» **Work order**: The reply should be an exact repeat of the listing, with no pictures in it.

» **Source data**:
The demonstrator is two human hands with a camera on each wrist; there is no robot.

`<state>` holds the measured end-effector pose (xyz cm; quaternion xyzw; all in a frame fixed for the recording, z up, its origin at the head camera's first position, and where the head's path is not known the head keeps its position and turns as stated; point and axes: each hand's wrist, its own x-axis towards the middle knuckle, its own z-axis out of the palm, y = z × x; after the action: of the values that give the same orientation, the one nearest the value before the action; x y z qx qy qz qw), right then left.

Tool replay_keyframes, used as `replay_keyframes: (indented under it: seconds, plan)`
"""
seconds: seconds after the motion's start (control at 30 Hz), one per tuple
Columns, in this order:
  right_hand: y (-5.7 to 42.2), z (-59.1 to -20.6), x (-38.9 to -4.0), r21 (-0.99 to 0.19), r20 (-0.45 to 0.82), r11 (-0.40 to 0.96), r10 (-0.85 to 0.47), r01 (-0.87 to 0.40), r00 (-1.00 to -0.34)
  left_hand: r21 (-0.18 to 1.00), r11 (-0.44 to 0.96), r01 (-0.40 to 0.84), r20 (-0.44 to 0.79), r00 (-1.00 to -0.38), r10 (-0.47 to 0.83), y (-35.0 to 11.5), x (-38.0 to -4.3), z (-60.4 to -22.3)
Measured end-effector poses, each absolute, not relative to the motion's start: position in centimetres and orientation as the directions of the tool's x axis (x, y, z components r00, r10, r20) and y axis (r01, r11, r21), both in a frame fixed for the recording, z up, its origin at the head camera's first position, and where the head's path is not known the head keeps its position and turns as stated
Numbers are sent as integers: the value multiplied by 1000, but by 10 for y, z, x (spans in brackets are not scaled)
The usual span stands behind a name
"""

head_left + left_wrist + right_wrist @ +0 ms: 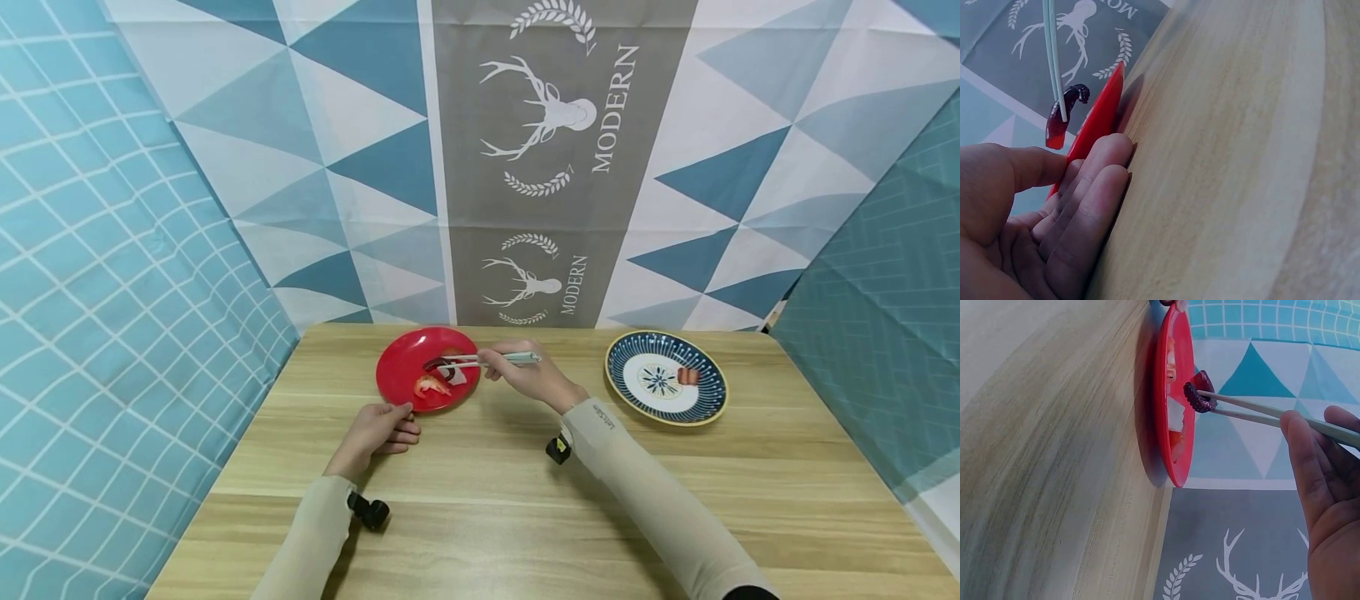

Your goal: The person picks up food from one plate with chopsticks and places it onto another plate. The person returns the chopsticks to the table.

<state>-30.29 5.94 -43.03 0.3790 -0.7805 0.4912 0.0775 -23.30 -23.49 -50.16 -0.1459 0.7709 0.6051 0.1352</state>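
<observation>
My right hand [531,371] holds a pair of pale green chopsticks [521,358] over the red plate [397,360]. Pinched between their tips is a curved dark red piece with a knobbly edge [1200,400], like an octopus tentacle. It hangs above the plate in both wrist views. My left hand [375,433] grips the plate's near rim, thumb on top and fingers at the underside. An orange-and-white shrimp [431,385] lies on the plate near that rim. A white piece [1175,414] and an orange-red piece [1177,440] lie on the plate as well.
To the right stands a blue-and-white patterned plate [622,379] with a yellow rim, carrying a small reddish-brown piece [687,376]. The wooden table [480,517] ends at a patterned cloth backdrop [360,208]. Tiled-pattern cloth [135,275] hangs along the left side.
</observation>
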Motion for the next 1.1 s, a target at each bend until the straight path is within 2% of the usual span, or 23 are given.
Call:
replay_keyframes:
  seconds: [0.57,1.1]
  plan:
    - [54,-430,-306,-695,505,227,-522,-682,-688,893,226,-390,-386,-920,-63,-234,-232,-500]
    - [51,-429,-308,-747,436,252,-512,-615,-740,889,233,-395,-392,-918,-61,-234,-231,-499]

» **Solution**:
The demonstrator is two human hands with a camera on each wrist; there is no robot.

`<state>` holds the measured end-effector pose (xyz cm; quaternion xyzw; all in a frame fixed for the recording, z up, its origin at the head camera's first position, and where the head's path is not known the head keeps its position and turns as stated; point and axes: each hand's wrist, its own x-axis towards the middle knuckle, its own z-axis out of the palm, y = z × x; after the action: of the values that give the same orientation, the one nearest the value before the action; x y z qx qy qz qw), right then left.

Tool replay_keyframes, used as `replay_keyframes: (indented under it: seconds, plan)`
"""
seconds: seconds after the motion's start (control at 30 Hz), one per tuple
Columns, in this order:
  right_hand: y (-5.7 to 42.2), z (-59.1 to -20.6), x (-38.9 to -4.0), r21 (-0.99 to 0.19), r20 (-0.45 to 0.82), r11 (-0.40 to 0.96), r10 (-0.85 to 0.47), r01 (-0.87 to 0.40), r00 (-1.00 to -0.34)
  left_hand: r21 (-0.18 to 1.00), r11 (-0.44 to 0.96), r01 (-0.40 to 0.84), r20 (-0.44 to 0.79), r00 (-1.00 to -0.38), r10 (-0.47 to 0.83), y (-35.0 to 11.5), x (-38.0 to -4.3), z (-60.4 to -22.3)
Measured end-effector poses, each absolute, not relative to the motion's start: position in centimetres and orientation as the directions of the tool's x axis (x, y, z components r00, r10, r20) and y axis (r01, r11, r21), both in a frame fixed for the recording, z up, its origin at the head camera's first position, and where the head's path is not known the head keeps its position and turns as stated
Numbers are sent as integers: the value multiplied by 1000, but by 10 for y, z, x (spans in brackets are not scaled)
The usual span stands behind a name
"""

head_left + left_wrist + right_wrist @ +0 ms: 

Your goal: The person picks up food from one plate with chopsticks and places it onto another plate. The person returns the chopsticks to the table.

<state>-30.29 5.94 -43.03 0.3790 -0.7805 0.4912 0.0775 -23.30 -23.49 -50.16 -0.1459 0.7709 0.6051 0.1352</state>
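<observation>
My right hand [531,371] holds a pair of pale green chopsticks [521,358] over the red plate [397,360]. Pinched between their tips is a curved dark red piece with a knobbly edge [1200,400], like an octopus tentacle. It hangs above the plate in both wrist views. My left hand [375,433] grips the plate's near rim, thumb on top and fingers at the underside. An orange-and-white shrimp [431,385] lies on the plate near that rim. A white piece [1175,414] and an orange-red piece [1177,440] lie on the plate as well.
To the right stands a blue-and-white patterned plate [622,379] with a yellow rim, carrying a small reddish-brown piece [687,376]. The wooden table [480,517] ends at a patterned cloth backdrop [360,208]. Tiled-pattern cloth [135,275] hangs along the left side.
</observation>
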Motion for the next 1.1 s, a target at each bend until the straight path is within 2% of the usual span, or 23 are given.
Call:
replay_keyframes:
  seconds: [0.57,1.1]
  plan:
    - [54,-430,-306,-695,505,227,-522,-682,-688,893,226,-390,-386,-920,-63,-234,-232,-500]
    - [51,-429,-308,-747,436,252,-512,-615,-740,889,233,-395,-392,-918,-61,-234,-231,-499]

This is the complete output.